A capacitor and an inductor are distinct passive components in electronics, which have opposite effects on voltage and current changes. A capacitor stores energy in an electric field and opposes any voltage changes, while an inductor stores energy in a magnetic field and opposes any current changes.

There are many differences between Capacitor and Inductor but the main difference between Capacitor and an inductor is that a Capacitor doesn’t allow sudden variation of voltage across its terminals whereas an Inductor doesn’t allow a sudden change in current through it. Capacitor stores energy in an electric field whereas the inductor stores energy in a magnetic field.
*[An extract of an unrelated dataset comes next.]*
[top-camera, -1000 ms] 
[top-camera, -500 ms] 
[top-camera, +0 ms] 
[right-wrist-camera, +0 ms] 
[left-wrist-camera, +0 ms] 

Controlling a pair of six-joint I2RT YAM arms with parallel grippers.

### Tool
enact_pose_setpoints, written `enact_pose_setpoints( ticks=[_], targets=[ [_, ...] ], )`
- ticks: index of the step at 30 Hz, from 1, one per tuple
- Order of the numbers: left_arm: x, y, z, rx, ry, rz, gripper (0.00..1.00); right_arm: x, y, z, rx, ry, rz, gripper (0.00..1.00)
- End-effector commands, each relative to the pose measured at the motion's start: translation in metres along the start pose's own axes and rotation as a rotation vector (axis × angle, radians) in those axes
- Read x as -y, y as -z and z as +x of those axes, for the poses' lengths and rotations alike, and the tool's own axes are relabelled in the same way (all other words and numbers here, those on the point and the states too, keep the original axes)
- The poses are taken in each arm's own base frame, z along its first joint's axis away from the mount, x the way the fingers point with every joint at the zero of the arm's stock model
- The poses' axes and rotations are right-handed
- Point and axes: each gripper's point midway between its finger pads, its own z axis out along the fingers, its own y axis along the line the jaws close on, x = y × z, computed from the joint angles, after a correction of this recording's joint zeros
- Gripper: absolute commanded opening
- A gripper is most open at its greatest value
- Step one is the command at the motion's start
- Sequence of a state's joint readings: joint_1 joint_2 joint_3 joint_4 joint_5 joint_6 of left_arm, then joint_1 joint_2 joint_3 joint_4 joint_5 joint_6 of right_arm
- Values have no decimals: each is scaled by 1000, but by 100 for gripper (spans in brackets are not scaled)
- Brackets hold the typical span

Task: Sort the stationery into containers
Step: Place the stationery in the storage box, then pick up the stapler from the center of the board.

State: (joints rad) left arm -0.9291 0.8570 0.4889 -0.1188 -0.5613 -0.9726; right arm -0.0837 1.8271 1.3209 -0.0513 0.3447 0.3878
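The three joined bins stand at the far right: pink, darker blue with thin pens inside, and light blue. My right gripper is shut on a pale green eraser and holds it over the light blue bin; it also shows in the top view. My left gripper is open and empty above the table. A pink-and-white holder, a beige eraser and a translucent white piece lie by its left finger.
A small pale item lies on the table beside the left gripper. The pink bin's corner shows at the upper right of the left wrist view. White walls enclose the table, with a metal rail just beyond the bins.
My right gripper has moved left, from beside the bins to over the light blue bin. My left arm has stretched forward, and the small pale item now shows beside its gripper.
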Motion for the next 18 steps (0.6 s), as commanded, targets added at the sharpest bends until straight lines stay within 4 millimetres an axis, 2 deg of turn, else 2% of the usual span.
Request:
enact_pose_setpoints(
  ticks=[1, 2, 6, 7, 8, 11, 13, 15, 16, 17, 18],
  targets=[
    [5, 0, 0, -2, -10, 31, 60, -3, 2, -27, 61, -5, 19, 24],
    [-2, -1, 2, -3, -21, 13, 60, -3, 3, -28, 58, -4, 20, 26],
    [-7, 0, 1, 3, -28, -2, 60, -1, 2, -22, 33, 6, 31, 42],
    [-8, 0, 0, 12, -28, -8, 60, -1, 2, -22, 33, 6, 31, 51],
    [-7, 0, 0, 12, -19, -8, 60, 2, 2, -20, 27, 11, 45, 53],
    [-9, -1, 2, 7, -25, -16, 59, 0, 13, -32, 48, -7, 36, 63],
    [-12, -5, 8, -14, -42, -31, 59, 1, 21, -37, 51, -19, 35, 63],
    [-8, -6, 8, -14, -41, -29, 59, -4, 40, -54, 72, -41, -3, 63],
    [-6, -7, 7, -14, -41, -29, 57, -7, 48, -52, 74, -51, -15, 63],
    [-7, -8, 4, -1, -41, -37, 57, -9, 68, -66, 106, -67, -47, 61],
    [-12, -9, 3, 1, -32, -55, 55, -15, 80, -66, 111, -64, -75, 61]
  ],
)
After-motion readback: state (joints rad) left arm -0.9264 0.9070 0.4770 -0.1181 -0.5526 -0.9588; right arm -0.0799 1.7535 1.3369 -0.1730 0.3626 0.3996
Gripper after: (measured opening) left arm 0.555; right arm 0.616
In this article, we will learn more about the differences between capacitors and inductors.

## Capacitor vs Inductor

Feature | Inductor | Capacitor |
---|---|---|

Definition | A passive component that stores energy in a magnetic field when current flows through it | A passive component that stores energy in an electric field when voltage is applied across it |

Basic formula | L = N^2 * (μ * A)/l, where N is the number of turns, μ is the permeability of the core material, A is the cross-sectional area of the core, and l is the length of the core | C = ε * A/d, where C is the capacitance in farads, ε is the permittivity of the dielectric material, A is the surface area of the plates, and d is the distance between the plates |

Unit of measurement | Henry (H) | Farad (F) |

Core material | Can be made of air, iron, ferrite, or other materials with high magnetic permeability | Can be made of metal, paper, ceramic, plastic, or other materials with high dielectric strength |

Winding material | Wire | None |

Form and size | Can be cylindrical, rectangular, or other shapes, and can be made in different sizes | Can be cylindrical, rectangular, or other shapes, and can be made in different sizes |

Reactance | The reactance of an inductor is the opposition it offers to alternating current (AC). It is given by the formula: X_L = 2πfL, where X_L is the reactance in ohms, f is the frequency of the AC signal in Hz, and L is the inductance in henrys. The reactance of an inductor increases with the frequency of the AC signal and the inductance value. | The reactance of a capacitor is the opposition it offers to alternating current (AC). It is given by the formula: X_C = 1/(2πfC), where X_C is the reactance in ohms, f is the frequency of the AC signal in Hz, and C is the capacitance in farads. The reactance of a capacitor decreases with the frequency of the AC signal and the capacitance value. |

Impedance | The impedance of an inductor is the total opposition it offers to the flow of current in an AC circuit. It is given by the formula: Z = √(R^2 + X_L^2), where Z is the impedance in ohms, R is the resistance of the inductor in ohms, and X_L is the reactance in ohms. The impedance of an inductor increases with the frequency of the AC signal and the inductance value. | The impedance of a capacitor is the total opposition it offers to the flow of current in an AC circuit. It is given by the formula: Z = √(R^2 + X_C^2), where Z is the impedance in ohms, R is the resistance of the capacitor in ohms, and X_C is the reactance in ohms. The impedance of a capacitor decreases with the frequency of the AC signal and the capacitance value. |

Q factor | The Q factor of an inductor is a measure of the quality of the inductor, which is a measure of how well the inductor stores energy in its magnetic field. It is defined as the ratio of the inductive reactance to the resistance of the inductor. A high Q factor indicates a high quality inductor with low losses. | The Q factor of a capacitor is a measure of the quality of the capacitor, which is a measure of how well the capacitor stores energy in its electric field. It is defined as the ratio of the capacitive reactance to the resistance of the capacitor. A high Q factor indicates a high quality capacitor with low losses. |

Advantages | High impedance at high frequencies, ability to store energy in a magnetic field | Small size, low cost, widely available, ability to store and release energy rapidly |

Disadvantages | Large size, high cost for high inductance values | Fixed value, can cause instability in some circuits |

Applications | Filtering, coupling, choking, transformer action | Filtering, coupling, oscillation, energy storage |

In summary, inductors and capacitors are two important passive components that have unique characteristics and are used in a variety of applications in electrical and electronic circuits. Inductors have a high impedance at high frequencies and are used for filtering and coupling applications, while capacitors have a low impedance at high frequencies and are used for filtering and oscillation applications. Inductors store energy in a magnetic field, while capacitors store energy in an electric field. Both components have advantages and disadvantages, and the choice of which component to use depends on the requirements of the user.